In the introduction of Anne Carson’s translation of Antigone, she writes, “I take it as the task of the translator to forbid that you should ever lose your screams.” The week we gathered to tech this ancient tragedy, a respected and learned woman stood up in front of the US Senate Judiciary Committee to tell her story of attempted rape committed by the Supreme Court nominee. A week later, her allegations were brushed aside to advance this nominee to the highest court in the country. All to say that, in 2500 years, nothing has changed. Women are still railing against the laws of men — “a statute of today or yesterday” — in favour of a higher morality: wisdom, justice, respect, and compassion for all.

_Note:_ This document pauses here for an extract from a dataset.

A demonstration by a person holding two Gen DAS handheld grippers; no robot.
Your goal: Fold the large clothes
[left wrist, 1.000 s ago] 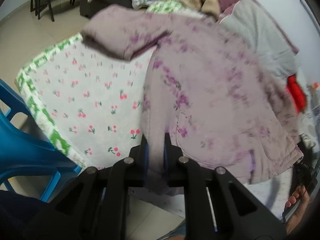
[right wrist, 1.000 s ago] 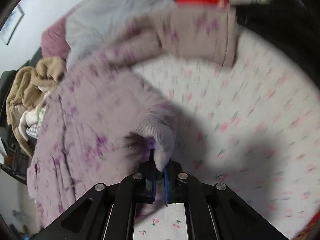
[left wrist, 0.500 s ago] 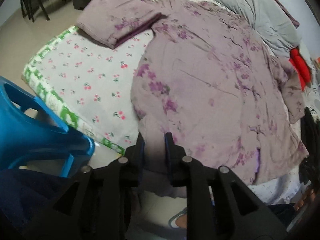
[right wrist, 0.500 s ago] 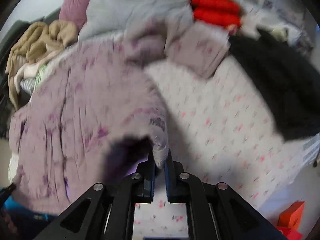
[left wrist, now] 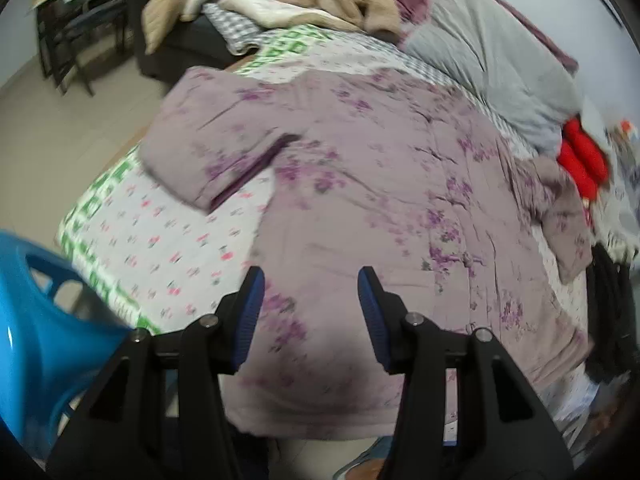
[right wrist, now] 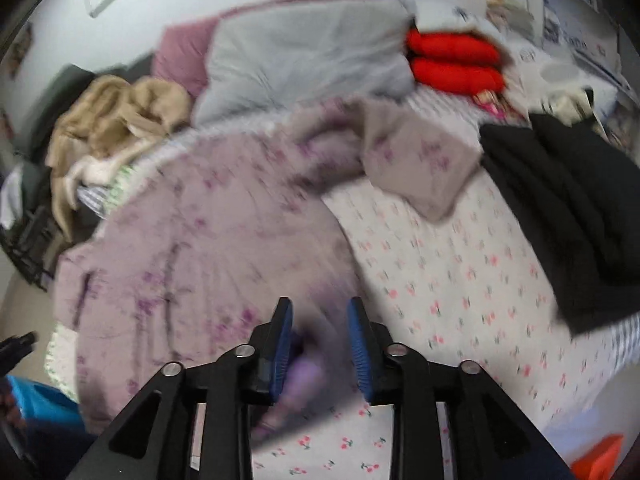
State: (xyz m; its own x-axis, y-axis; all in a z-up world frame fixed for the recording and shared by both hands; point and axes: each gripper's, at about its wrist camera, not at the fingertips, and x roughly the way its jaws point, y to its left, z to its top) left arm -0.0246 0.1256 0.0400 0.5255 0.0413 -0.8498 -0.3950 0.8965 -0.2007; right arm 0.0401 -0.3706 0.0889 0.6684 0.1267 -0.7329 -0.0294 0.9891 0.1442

In our version of Antigonick, Rebecca was interested in exploring the aftermath of war, and the difference between the consequences it has on the haves and the haves-not. The audience entered in the dark, lit only by LED lantern light, as Antigone sneaks in with Ismene to give their brother Polyneikes a decent burial despite his having fought on the losing side of the war. We are in no man’s land, separated from the palace with concrete blast walls that are toppled by the chorus to reveal a triumphant Kreon in all his palace’s modernist glory. But in Kreon’s eagerness to establish his authority, he buries Antigone alive for her crime, and in doing so unleashes death upon his house in the form of his son Haimon and his wife Eurydike. Carson reshapes this tale with sparse and severely poetic text, and her starkly evocative imagery was one that we sought to recreate in our stage pictures.
Kreon silenced the voices of his dissenters and “nailed their tongues to the floor”. Dictators in power always do. But we stand, like Antigone, no longer in silence, and resist.